В тот сентябрь 1978 года, под золотыми кронами деревьев, в воздухе, пахнущем свободой и увяданием, мы были уверены: мы – это навсегда. Наше сосуществование казалось непоколебимым перед лицом ничто.

– Навсегда? – прошептала Анна, прижимаясь ко мне, словно проверяя реальность моего присутствия, моего бытия рядом с ней, пытаясь преодолеть ничто, разделяющее нас.

– Навсегда, Ань. Навсегда твой, – ответил я, и это было обещание, утверждение бытия, моего становления в отношении нее, моего стремления преодолеть ничто. Я не знал еще, какую тяжесть обретут эти слова спустя годы, когда сентябрь 1978 останется лишь выцветшей надписью на старом письме, когда фактичность мира – его законы, его случайности, его жестокость – восторжествует над нашей волей, над нашим общим становлением, когда взгляд другого окажется сильнее нашей попытки быть-вместе. Но тогда, в той осени, мы были лишь обещанием счастья, обещанием бытия, обещанием преодолеть ничто. Обещанием, которое нам предстояло защищать от мира, от взгляда другого, и, возможно, от самих себя, от той неустранимой бездны, что таилась в глубине каждого «я», каждого субъекта. И этот взгляд – не взгляд, а целое атмосферное явление, пронизанное чужой волей, как воздух перед грозой пронизан электричеством. Он не скользил – он оседал на нас в полутемных коридорах университета, прилипал к стенам аудиторий, просачивался сквозь толщу библиотечных фолиантов, словно холодный, влажный туман, вползающий под одежду, заставляя ежиться не столько от холода, сколько от ощущения незримого вторжения. Это не было любопытство в чистом виде, это была скорее попытка препарирования, стремление разложить наше бытие на составные части, на набор характеристик, которые можно взвесить, оценить по шкале «нормальности» и, в случае отклонения, подвергнуть «коррекции». Мир, вылепленный по образу и подобию механизма, где каждый человек – либо послушный винтик, либо, в лучшем случае, предсказуемый кирпич в стене общественного здания, не мог вместить в себя парадокс двух людей, осмелившихся быть целыми, самодостаточными вселенными, свободно вращающимися по своим, лишь им ведомым орбитам. И эта непонятность, эта неспособность втиснуть нас в привычные категории, порождала тревогу, физиологическое отторжение, инстинктивное желание вернуть нас в удобную, плоскую, предсказуемую реальность.

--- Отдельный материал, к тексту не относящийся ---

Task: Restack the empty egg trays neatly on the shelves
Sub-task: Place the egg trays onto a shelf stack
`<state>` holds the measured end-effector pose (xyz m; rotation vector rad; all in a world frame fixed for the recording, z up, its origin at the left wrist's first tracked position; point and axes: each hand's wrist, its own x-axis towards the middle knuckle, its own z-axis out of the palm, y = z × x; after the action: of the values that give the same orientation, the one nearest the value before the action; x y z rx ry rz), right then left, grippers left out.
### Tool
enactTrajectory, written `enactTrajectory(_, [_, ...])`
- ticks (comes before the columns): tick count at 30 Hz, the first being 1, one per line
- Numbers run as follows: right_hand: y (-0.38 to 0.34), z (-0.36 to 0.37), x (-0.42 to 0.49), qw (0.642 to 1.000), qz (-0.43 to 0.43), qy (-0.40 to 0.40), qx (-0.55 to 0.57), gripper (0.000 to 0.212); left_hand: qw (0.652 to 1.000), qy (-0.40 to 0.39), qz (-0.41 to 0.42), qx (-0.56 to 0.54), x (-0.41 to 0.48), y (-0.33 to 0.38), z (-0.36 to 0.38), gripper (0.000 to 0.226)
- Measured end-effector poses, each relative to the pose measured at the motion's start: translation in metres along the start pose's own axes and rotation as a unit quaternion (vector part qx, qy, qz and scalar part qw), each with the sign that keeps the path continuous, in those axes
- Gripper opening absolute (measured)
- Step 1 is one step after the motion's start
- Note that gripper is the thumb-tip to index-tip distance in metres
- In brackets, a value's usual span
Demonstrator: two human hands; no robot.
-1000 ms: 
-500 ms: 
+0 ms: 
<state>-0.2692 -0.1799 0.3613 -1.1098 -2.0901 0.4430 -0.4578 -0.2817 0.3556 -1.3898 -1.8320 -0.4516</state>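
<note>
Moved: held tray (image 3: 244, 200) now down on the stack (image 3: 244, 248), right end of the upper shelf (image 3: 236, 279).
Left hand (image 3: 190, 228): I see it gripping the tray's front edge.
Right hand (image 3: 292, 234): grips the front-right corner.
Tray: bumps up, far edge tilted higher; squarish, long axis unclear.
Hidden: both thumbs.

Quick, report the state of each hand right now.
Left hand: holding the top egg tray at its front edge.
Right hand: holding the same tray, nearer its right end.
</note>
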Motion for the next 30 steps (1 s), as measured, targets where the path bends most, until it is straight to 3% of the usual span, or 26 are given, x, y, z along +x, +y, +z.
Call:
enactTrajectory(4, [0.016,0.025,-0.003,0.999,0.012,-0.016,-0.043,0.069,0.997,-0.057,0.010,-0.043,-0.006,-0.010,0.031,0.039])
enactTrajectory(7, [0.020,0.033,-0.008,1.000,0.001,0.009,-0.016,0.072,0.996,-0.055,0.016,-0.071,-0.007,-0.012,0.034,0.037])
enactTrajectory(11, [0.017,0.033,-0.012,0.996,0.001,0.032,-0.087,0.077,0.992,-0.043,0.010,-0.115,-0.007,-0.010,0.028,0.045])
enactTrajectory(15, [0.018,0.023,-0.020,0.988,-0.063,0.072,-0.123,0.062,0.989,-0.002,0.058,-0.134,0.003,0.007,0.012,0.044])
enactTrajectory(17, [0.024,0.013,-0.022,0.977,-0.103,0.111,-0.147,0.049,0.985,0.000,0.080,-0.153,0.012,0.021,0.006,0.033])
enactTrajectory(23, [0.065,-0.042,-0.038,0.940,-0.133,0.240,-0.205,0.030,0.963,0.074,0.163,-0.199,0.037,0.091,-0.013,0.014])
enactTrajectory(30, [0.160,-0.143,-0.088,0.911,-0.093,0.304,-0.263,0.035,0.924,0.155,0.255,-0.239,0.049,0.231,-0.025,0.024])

Анна остановилась у высокого, старинного окна, за которым простирался внутренний двор университета – колодец из серого кирпича, эхом повторяющий шаги и обрывки фраз. Взгляд ее скользнул по мельтешащим внизу фигурам – студентам, спешащим куда-то с лицами, застывшими в масках целеустремленности или скуки, преподавателям, движущимся с гравитацией планет по своим предначертанным траекториям. Казалось, даже сами камни этой старой постройки впитали в себя эту атмосферу настороженности, немого осуждения, эту неспособность принять все, что выбивается из общего ритма.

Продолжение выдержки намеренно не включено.